◆ Instructions for the task ◆
What follows is a listing; give it again exactly, in its entirety.

◆ Source material ◆
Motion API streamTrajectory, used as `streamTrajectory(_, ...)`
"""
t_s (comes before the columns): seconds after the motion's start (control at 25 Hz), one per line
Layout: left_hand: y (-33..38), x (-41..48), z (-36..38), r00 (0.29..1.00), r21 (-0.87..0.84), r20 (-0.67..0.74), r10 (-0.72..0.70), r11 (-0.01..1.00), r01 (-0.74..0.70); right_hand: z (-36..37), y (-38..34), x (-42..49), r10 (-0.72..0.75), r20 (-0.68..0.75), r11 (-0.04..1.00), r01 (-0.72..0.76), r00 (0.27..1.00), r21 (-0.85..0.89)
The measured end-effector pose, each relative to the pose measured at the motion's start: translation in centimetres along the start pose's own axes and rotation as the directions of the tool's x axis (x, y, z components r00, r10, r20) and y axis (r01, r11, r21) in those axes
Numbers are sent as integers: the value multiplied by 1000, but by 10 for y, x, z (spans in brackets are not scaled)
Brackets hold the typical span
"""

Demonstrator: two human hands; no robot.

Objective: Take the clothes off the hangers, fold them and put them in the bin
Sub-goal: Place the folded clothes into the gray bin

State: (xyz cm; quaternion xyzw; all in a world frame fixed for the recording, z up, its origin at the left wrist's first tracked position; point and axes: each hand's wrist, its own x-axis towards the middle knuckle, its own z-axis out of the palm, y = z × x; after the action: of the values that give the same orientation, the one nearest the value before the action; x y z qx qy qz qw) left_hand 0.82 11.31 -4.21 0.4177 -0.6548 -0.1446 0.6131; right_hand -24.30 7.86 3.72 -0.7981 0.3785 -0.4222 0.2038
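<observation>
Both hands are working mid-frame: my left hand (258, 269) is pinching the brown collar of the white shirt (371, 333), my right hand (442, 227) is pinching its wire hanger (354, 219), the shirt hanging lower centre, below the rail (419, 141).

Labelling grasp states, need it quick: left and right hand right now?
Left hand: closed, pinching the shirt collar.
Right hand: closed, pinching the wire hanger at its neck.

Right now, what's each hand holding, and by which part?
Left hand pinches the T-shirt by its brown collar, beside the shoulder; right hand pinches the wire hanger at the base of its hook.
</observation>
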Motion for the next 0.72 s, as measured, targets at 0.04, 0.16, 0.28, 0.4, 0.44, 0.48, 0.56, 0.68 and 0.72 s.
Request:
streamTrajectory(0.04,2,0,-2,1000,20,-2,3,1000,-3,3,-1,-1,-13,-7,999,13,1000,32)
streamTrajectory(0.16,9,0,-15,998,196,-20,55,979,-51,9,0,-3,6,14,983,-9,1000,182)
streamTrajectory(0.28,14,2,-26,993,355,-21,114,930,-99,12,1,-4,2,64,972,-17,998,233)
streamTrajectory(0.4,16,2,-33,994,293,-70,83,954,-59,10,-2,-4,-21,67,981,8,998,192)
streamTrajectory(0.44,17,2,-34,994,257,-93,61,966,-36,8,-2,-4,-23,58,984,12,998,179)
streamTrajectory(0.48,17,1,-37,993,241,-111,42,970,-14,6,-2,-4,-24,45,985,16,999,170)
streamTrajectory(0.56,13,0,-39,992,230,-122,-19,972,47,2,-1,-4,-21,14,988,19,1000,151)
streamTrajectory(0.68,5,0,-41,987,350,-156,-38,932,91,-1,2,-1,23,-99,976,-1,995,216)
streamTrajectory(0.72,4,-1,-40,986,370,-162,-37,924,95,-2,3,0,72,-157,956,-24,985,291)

◆ Result of the task ◆
Motion API streamTrajectory, used as `streamTrajectory(_, ...)`
"""
t_s (comes before the columns): seconds after the motion's start (control at 25 Hz), one per line
Layout: left_hand: y (-33..38), x (-41..48), z (-36..38), r00 (0.29..1.00), r21 (-0.87..0.84), r20 (-0.67..0.74), r10 (-0.72..0.70), r11 (-0.01..1.00), r01 (-0.74..0.70); right_hand: z (-36..37), y (-38..34), x (-42..49), r10 (-0.72..0.75), r20 (-0.68..0.75), r11 (-0.04..1.00), r01 (-0.72..0.76), r00 (0.27..1.00), r21 (-0.85..0.89)
The measured end-effector pose, each relative to the pose measured at the motion's start: translation in centimetres along the start pose's own axes and rotation as the directions of the tool's x axis (x, y, z components r00, r10, r20) and y axis (r01, r11, r21) in those axes
Numbers are sent as integers: the value multiplied by 1000, but by 10 for y, x, z (spans in brackets are not scaled)
Brackets hold the typical span
"""

Demonstrator: two human hands; no robot.

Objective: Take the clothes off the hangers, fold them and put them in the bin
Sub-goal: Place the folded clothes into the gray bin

State: (xyz cm; quaternion xyzw; all in a world frame fixed for the recording, z up, its origin at the left wrist's first tracked position; point and axes: each hand's wrist, its own x-axis towards the middle knuckle, its own z-axis out of the palm, y = z × x; after the action: of the values that give the same orientation, the one nearest the value before the action; x y z qx qy qz qw) left_hand 0.82 11.31 -4.21 0.4177 -0.6548 -0.1446 0.6131; right_hand -24.30 7.86 3.72 -0.7981 0.3785 -0.4222 0.2038
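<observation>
Both hands are working mid-frame: my left hand (258, 269) is pinching the brown collar of the white shirt (371, 333), my right hand (442, 227) is pinching its wire hanger (354, 219), the shirt hanging lower centre, below the rail (419, 141).

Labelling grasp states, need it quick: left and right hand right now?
Left hand: closed, pinching the shirt collar.
Right hand: closed, pinching the wire hanger at its neck.

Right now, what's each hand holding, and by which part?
Left hand pinches the T-shirt by its brown collar, beside the shoulder; right hand pinches the wire hanger at the base of its hook.
</observation>
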Motion for the next 0.72 s, as measured, targets at 0.04, 0.16, 0.28, 0.4, 0.44, 0.48, 0.56, 0.68 and 0.72 s.
Request:
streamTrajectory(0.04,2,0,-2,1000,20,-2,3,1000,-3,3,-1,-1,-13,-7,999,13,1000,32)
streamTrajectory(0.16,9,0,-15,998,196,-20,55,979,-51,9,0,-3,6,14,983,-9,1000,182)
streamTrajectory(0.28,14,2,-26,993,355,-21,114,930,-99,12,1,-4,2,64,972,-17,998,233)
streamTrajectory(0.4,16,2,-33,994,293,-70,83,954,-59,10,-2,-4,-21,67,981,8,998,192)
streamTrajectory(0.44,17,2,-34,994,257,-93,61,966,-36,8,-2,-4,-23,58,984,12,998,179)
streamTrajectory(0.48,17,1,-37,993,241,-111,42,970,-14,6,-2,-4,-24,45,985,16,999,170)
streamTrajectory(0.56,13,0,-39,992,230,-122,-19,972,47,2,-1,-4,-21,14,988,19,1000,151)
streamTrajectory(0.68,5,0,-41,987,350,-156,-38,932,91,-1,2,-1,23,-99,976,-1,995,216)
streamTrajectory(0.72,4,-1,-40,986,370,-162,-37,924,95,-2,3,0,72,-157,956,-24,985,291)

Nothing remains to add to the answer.